- **What needs to be done**
One number is the whole answer: how many lines of the material hold "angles".

------------------------------------

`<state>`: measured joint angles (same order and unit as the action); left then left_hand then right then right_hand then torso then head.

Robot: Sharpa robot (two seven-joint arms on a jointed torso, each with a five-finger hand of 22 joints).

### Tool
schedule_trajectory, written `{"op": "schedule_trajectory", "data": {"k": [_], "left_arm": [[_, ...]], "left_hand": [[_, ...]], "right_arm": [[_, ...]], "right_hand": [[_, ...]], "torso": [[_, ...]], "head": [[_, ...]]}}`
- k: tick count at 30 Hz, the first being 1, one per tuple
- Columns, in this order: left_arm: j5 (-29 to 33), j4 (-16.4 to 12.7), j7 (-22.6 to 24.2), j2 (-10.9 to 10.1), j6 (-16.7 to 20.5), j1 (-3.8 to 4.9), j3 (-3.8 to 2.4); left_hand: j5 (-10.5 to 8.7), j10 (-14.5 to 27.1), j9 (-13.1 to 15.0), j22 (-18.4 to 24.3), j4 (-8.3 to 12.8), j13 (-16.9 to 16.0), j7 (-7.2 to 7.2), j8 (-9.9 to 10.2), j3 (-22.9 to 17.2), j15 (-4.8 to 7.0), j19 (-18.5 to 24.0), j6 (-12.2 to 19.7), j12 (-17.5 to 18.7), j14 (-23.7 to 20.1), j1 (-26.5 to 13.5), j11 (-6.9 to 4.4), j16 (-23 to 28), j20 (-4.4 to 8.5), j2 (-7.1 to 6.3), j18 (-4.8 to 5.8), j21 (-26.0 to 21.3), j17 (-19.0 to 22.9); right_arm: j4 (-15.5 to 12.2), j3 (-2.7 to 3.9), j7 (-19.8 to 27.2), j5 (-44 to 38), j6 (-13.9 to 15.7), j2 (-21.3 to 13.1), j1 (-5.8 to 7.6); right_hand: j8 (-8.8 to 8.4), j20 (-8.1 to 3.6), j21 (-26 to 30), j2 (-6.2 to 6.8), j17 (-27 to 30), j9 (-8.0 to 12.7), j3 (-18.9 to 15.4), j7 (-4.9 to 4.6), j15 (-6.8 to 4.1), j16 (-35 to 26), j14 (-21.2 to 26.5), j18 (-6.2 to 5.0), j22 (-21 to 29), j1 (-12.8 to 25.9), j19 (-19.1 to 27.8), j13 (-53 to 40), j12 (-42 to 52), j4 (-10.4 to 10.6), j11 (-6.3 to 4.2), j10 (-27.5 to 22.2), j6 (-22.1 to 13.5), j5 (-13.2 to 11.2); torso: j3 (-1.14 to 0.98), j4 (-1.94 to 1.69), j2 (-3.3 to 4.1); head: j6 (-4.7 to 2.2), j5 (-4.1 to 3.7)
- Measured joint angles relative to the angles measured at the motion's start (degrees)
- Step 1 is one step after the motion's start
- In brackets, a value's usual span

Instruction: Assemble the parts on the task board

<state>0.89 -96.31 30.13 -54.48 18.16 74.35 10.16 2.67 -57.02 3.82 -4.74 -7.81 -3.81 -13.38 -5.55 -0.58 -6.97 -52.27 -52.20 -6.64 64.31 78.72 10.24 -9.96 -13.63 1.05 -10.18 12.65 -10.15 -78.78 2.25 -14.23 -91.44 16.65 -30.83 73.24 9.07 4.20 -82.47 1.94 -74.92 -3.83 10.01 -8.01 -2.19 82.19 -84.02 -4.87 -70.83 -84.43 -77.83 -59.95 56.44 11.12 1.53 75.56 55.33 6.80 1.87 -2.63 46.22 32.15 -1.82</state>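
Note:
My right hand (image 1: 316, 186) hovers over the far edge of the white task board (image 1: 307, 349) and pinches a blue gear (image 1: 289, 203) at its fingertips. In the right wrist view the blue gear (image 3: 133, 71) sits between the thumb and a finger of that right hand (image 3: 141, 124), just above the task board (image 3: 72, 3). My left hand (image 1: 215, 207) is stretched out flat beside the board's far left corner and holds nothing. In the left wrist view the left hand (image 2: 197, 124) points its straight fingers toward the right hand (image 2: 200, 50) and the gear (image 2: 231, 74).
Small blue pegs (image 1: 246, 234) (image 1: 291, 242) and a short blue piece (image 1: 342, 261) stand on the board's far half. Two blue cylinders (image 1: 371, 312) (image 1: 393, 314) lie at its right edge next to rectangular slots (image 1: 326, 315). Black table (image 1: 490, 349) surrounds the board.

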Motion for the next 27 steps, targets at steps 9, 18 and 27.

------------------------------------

- **Your response**
2